Un professionista palermitano è stato multato per "mancata revisione" pochi minuti dopo aver ritirato un'auto elettrica in concessionaria, in quello che appare un errore del sistema automatico di controllo targhe installato dal Comune di Castronovo di Sicilia. Il verbale, notificato via PEC, segnala un'accertamento lungo la SS 189 e il Comune ha annunciato che la contravvenzione sarà "archiviata in autotutela".
La tempistica è al centro della vicenda: la targa del veicolo risulta immatricolata e iscritta al PRA il 13 maggio, mentre la presunta infrazione è stata rilevata il 14 maggio alle 14:40 al chilometro 15+300 della SS 189 in direzione Palermo. Il verbale è stato ricevuto via PEC il 21 maggio e conteneva la contestazione per una revisione che, secondo l'accertamento, sarebbe scaduta nell'ottobre 2020 — una circostanza incompatibile con l'immatricolazione del giorno precedente.
Il dispositivo impiegato dal Comune di Castronovo di Sicilia non rileva la velocità ma effettua la lettura delle targhe per verificare la copertura assicurativa e la regolarità della revisione. Dalla polizia municipale viene riferito che si tratta probabilmente di una anomalia dovuta a un ritardo nell'allineamento dei dati tra il sistema automatico e le banche dati della Motorizzazione e del PRA, circostanza che spiegherebbe l'acquisizione di informazioni non aggiornate.

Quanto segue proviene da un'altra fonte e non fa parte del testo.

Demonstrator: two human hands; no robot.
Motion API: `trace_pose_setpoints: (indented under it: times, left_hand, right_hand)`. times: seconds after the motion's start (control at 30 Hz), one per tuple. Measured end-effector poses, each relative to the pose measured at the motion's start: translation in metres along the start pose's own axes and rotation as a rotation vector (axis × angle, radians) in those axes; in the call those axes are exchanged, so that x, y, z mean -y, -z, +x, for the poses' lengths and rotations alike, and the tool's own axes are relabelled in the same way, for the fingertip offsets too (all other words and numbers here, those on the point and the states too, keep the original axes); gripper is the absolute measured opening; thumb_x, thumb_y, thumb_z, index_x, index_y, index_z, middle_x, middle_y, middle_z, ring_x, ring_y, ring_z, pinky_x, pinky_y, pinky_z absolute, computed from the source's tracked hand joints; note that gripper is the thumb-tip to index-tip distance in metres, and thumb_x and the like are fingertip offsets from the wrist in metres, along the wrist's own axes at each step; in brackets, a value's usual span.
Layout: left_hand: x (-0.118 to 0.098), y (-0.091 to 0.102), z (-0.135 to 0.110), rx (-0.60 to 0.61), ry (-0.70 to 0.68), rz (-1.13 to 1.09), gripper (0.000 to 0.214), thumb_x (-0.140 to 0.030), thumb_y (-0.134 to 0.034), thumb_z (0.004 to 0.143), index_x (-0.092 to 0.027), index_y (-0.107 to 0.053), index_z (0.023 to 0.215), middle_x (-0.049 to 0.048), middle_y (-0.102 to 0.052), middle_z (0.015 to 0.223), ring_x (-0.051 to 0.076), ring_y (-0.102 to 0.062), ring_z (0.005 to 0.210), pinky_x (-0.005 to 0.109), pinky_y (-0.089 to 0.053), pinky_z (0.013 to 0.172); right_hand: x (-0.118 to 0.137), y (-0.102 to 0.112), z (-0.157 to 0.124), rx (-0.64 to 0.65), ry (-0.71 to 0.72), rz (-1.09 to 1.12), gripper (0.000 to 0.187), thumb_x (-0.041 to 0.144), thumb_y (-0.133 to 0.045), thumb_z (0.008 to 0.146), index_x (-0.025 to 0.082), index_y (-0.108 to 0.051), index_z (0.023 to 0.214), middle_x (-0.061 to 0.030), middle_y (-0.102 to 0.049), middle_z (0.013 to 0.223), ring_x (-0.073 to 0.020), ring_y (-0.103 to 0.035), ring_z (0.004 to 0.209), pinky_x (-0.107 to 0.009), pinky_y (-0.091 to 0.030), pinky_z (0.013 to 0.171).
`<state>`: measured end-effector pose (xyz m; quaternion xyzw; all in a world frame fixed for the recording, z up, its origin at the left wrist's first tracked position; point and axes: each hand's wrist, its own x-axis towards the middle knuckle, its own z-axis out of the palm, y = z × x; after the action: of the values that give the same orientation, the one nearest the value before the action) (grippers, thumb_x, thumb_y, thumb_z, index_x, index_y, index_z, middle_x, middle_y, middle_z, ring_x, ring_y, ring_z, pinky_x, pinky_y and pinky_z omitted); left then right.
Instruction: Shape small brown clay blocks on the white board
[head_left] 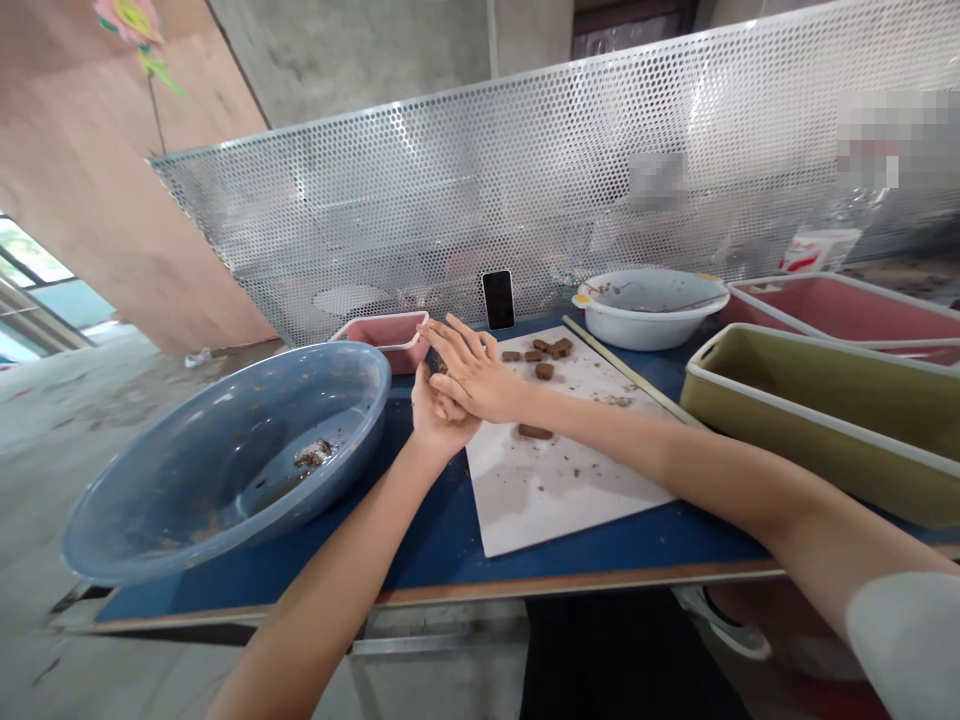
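Observation:
My two hands meet above the left edge of a white board [517, 500]. My left hand [442, 415] is turned palm up and cupped, with brown smears on its skin. Across it lies my right hand [476, 378], palm down, its fingers stretched out and slightly spread. A little brown material shows in the gap between the palms; most of whatever is there is hidden. On the board, to the right of my hands, sit several small brown clay-like pieces [556, 347]. A longer brown block [535, 432] lies nearer to me, among scattered crumbs.
A large blue basin [157, 450] holding brown residue stands left. Behind my hands are a pink container [412, 355] and an upright phone [499, 300]. A white basin [645, 325], a thin strip [637, 375], a green trough [810, 440] and a pink trough [862, 325] lie right. Perforated metal [450, 190] rises behind.

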<state>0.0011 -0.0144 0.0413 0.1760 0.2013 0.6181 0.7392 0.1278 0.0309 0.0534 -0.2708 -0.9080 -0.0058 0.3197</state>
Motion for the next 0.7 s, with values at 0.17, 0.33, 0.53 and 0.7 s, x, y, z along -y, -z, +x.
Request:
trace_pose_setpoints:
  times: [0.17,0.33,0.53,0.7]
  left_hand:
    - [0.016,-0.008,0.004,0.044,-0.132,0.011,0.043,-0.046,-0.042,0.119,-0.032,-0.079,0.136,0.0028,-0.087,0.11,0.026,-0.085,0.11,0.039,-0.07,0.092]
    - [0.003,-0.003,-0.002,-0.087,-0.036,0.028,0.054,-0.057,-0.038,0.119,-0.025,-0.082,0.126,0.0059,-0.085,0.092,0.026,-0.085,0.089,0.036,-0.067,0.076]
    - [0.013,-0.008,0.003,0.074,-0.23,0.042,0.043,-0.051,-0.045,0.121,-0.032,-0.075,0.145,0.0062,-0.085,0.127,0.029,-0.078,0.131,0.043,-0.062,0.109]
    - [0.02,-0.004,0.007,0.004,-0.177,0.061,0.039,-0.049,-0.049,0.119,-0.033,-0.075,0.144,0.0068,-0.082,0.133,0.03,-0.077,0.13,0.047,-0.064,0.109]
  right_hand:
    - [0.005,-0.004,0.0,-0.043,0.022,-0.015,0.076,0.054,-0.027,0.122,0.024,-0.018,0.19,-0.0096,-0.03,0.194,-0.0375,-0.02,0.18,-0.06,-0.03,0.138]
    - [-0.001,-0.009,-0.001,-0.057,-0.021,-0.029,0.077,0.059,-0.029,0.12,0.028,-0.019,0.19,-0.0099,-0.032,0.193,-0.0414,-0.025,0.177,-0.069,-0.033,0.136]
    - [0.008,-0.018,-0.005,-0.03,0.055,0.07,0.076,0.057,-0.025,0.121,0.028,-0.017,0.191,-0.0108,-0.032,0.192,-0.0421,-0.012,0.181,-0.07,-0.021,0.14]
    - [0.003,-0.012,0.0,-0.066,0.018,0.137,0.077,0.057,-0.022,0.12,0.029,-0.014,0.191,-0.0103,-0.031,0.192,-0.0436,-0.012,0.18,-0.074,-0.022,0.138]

Nel verbale erano indicate le somme da corrispondere: 127,60 euro con riduzione del 30% entro 5 giorni (spese di notifica incluse), 179,50 euro se pagati entro 60 giorni, o 353,50 euro dopo il sessantunesimo giorno. Il destinatario non ha proceduto al pagamento: ha prima contattato il numero indicato sul verbale e poi ha inviato una PEC per contestare formalmente la sanzione. La moglie del professionista ha sottolineato il problema dell'accesso: «E ci chiediamo: se il multato fosse stato un soggetto che non ha la possibilità di muoversi con la PEC, come sarebbe finita?», evidenziando possibili difficoltà per cittadini meno digitalmente assistiti.
Dal comando della polizia municipale di Castronovo di Sicilia la ricostruzione ufficiale definisce l'episodio «una chiara **anomalìa»»: «Probabilmente si sarà verificato un ritardo nell'allineamento dei dati del sistema automatico collegato alla banca dati della Motorizzazione e del PRA. L'errore è palese e la multa sarà archiviata in autotutela». La dichiarazione lascia intendere un intervento amministrativo volto a cancellare il verbale senza ulteriori oneri per il cittadino coinvolto.
La vicenda solleva questioni pratiche e sistemiche: l'uso crescente di controlli automatici impone protocolli rigorosi di sincronizzazione dei dati, procedure di verifica e tutele per evitare che errori informatici si traducano in sanzioni ingiuste. Resta inoltre aperto il tema dell'accesso alla notificazione e dei tempi di reclamo per chi non dispone di strumenti digitali come la PEC, con possibili ricadute sul diritto alla difesa amministrativa.
Per il momento il caso sembra destinato a chiudersi con l'archiviazione del verbale in autotutela da parte del Comune; il conducente non ha effettuato alcun pagamento e ha avviato la contestazione formale. Le autorità comunali non hanno segnalato provvedimenti ulteriori oltre l'annuncio dell'archiviazione, mentre l'episodio resta sotto osservazione come esempio dei rischi connessi all'integrazione tra sistemi di rilevazione automatica e banche dati amministrative.